- Born: 1969 (age 56–57)
- Education: University of Iowa
- Occupation: Photojournalist

= David Guttenfelder =

American photojournalist (born 1969)

David Guttenfelder (born 1969) is an American photojournalist focusing on geopolitical conflict, conservation, and culture. He is currently a photographer with National Geographic, based in Minneapolis. He is known for his photos of North Korea.

== Early life and education ==
Guttenfelder grew up as a native of Waukee, Iowa. It wasn't until 1990, studying Swahili as a foreign exchange student at the University of Dar es Salaam in Tanzania, where he began to explore photography.

After he returned to the U.S., he pursued his undergraduate studies at the University of Iowa. In the summer of 1993, an extreme rainfall forced the Iowa River to swell, threatening the central University of Iowa campus. He began to document the watery encroachment as a Daily Iowan photographer.

== Career ==

In 1994, Guttenfelder started his photography career in East Africa with the Associated Press. He was based in Kenya, the Ivory Coast, India and Japan. In 1994, he covered the Rwandan genocide. In 2000, Guttenfelder spent more than a decade covering the wars in Afghanistan and Iraq. During that time, he also started taking trips to North Korea. Later he covered the Israeli Palestinian conflict, the 2008 election of President Obama, as well as the tsunami and nuclear disaster in Japan. In 2011, he helped the Associated Press open a bureau in Pyongyang, making it the first western news agency to have an office in the country. From 2012 to 2014, he traveled to North Korea almost every month and stepped down from his post as chief Asia photographer for the Associated Press.

In summer 2014, after two decades of constant travel, Guttenfelder accepted a new assignment with National Geographic to photograph Yellowstone National Park. In 2016, he boarded the first cruise ship in decades to travel from the United States to Cuba, and returned to the island to cover Fidel Castro's four-day funeral procession. He returned on several occasions on assignments for National Geographic, publishing in photo essays and on social media platforms like Instagram. Later that year, Guttenfelder traveled to Tanzania to photograph portraits of Jane Goodall for National Geographics documentary Jane, which was released in 2017.

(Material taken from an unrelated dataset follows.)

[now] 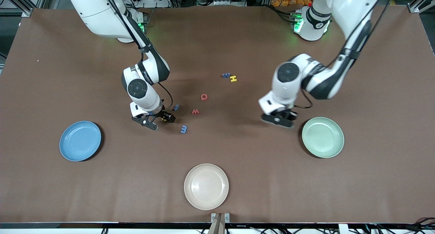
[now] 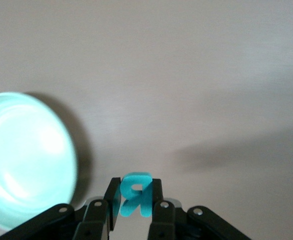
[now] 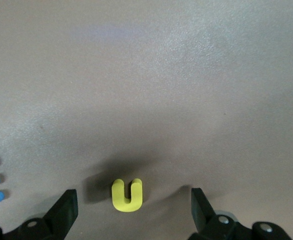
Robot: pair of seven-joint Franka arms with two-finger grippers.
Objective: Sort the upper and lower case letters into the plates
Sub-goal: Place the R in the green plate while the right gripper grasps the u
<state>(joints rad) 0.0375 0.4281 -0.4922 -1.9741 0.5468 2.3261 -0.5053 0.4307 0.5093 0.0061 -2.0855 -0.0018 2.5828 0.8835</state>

He is now back in the US as a National Geographic Society fellow, capturing the relationship between people and wildlife. He is photographically exploring his own country and culture for the first time in his professional career. On May 25, 2020, Guttenfelder documented peoples' reactions to the murder of George Floyd in Minneapolis where he lived.

==Awards==
- 2002: World Press Photo Award
- 2005: World Press Photo Award
- 2006: Photojournalist of the Year, National Press Photographers Association (NPPA).
- 2006: World Press Photo Award
- 2007: World Press Photo Award
- 2008: First Place, Pictures of the Year International (POYi) Award
- 2009: Public Prize (Reader's Award) (along with four others), Days Japan International Photojournalism Awards.
- 2010: World Press Photo Award
- 2012: Time magazine Instagram Photo of the Year.
- 2012: Finalist, 2012 Pulitzer Prize in Feature Photography.
- 2012: Overseas Press Club John Faber, Oliver Rebbot & Feature Photography Awards
- 2012: World Press Photo Award
- 2013: Time magazine Instagram Photographer of the Year
- 2013: Infinity Award from the International Center of Photography.